Required work: Exactly as written, please repeat the data that follows, but not the pictures.

Information provided:
◆ ◆ ◆ ◆ ◆

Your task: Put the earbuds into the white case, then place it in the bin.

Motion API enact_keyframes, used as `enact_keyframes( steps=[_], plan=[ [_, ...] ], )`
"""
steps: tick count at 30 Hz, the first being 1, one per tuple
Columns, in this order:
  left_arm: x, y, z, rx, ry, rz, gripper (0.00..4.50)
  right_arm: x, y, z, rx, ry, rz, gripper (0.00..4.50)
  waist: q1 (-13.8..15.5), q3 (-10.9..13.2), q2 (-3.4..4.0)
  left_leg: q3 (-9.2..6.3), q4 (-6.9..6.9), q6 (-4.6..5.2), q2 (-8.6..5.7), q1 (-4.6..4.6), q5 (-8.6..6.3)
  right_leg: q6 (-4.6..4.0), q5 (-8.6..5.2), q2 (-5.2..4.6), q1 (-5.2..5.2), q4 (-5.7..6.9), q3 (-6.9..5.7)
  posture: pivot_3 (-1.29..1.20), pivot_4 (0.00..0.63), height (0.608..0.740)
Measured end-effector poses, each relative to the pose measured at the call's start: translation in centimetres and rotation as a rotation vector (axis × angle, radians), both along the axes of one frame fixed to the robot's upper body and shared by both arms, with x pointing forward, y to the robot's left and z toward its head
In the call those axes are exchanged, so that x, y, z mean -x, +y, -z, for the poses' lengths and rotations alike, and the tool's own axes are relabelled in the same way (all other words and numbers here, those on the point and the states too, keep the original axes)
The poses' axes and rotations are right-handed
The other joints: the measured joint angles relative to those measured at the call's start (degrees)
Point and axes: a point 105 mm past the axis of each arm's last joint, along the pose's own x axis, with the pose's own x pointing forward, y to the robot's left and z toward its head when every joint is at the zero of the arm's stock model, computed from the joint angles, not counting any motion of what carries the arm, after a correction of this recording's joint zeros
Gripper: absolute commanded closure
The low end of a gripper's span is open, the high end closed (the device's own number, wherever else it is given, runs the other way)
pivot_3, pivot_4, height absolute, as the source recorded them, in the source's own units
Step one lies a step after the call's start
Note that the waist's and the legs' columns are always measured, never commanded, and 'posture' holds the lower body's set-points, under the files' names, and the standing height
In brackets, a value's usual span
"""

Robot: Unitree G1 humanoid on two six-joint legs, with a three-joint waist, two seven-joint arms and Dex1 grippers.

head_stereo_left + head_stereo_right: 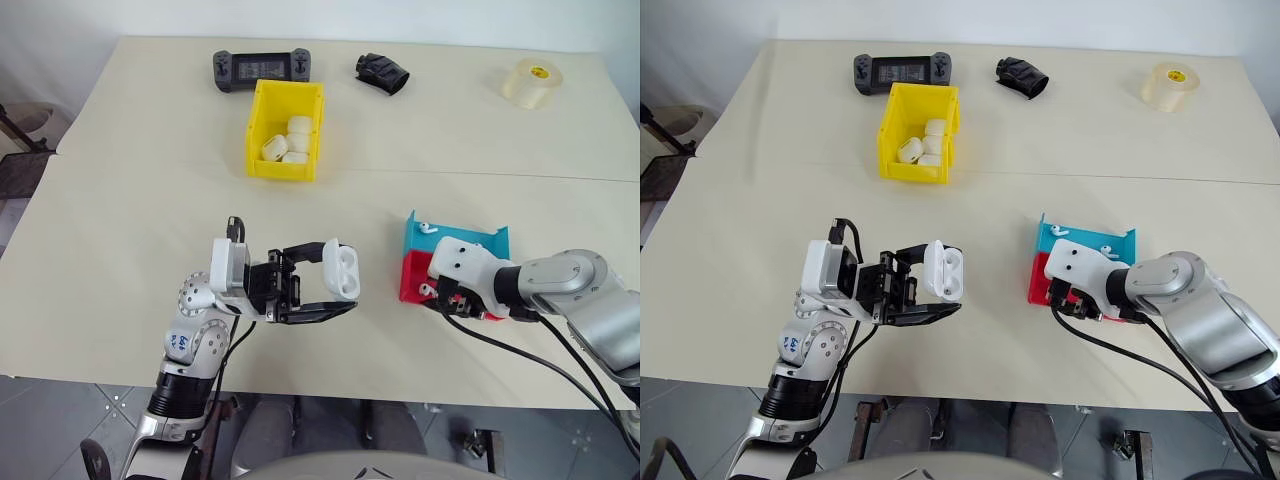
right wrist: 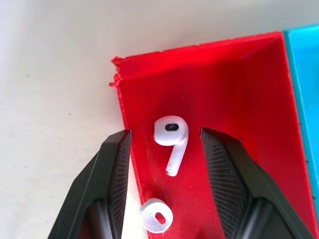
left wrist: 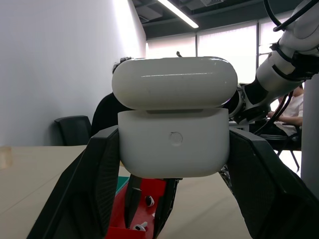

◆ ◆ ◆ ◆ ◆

Result of the exercise:
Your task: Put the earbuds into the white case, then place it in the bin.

Motion API enact_keyframes, used as `enact_keyframes( steps=[_], plan=[ [_, ...] ], )`
"""
steps: tick count at 30 Hz, the first being 1, one per tuple
Columns, in this order:
  left_arm: x, y, z, rx, ry, rz, gripper (0.00..4.50)
  right_arm: x, y, z, rx, ry, rz, gripper (0.00..4.50)
  waist: q1 (-13.8..15.5), q3 (-10.9..13.2), q2 (-3.4..4.0)
  left_leg: q3 (-9.2..6.3), q4 (-6.9..6.9), q6 (-4.6..5.2), q2 (-8.6..5.7), q1 (-4.6..4.6), q5 (-8.6..6.3)
  right_leg: q6 (-4.6..4.0), q5 (-8.6..5.2), q2 (-5.2..4.6), q1 (-5.2..5.2), q4 (-5.7..6.9), q3 (-6.9..5.7)
  posture: pivot_3 (-1.29..1.20), pivot_4 (0.00..0.63), height (0.608..0.740)
Measured end-effector poses, each relative to the pose measured at the call's start: translation in centimetres and rotation as a rotation vector (axis × angle, radians), both along the axes of one frame fixed to the robot's upper body and shared by both arms, with x pointing forward, y to the robot's left and z toward its head
In the call those axes are exchanged, so that x, y, z mean -x, +y, -z, for the poses' lengths and rotations alike, and the tool's own axes are relabelled in the same way (all other words and numbers here, those on the point and the states too, keep the original axes)
The poses' axes and rotations are right-handed
The other joints: the measured joint angles relative to those measured at the call's start (degrees)
Point and axes: a point 105 mm past the axis of each arm's last joint, along the pose's own x axis, with the pose's own x pointing forward, y to the robot's left and z toward its head when every joint is at the zero of the arm's stock model, computed from the joint angles, not counting any motion of what carries the arm, after a correction of this recording's joint zeros
Gripper: absolute commanded closure
The low end of a gripper's span is open, the high end closed (the device's own number, wherever else it is given, runs the other way)
pivot_3, pivot_4, height absolute, as the source recorded them, in the source's own units
Step one lies a step after the call's start
Note that the waist's and the legs' columns are always measured, never commanded, and 'posture' holds the lower body's set-points, under the files' names, and the standing height
In brackets, a value's usual span
"""

Robot: Unitree G1 humanoid on two six-joint legs, with a three-joint waist, two seven-joint arms and Dex1 grippers.

head_stereo_left + head_stereo_right: 
right wrist: 
left wrist: 

Nothing further belongs to this answer.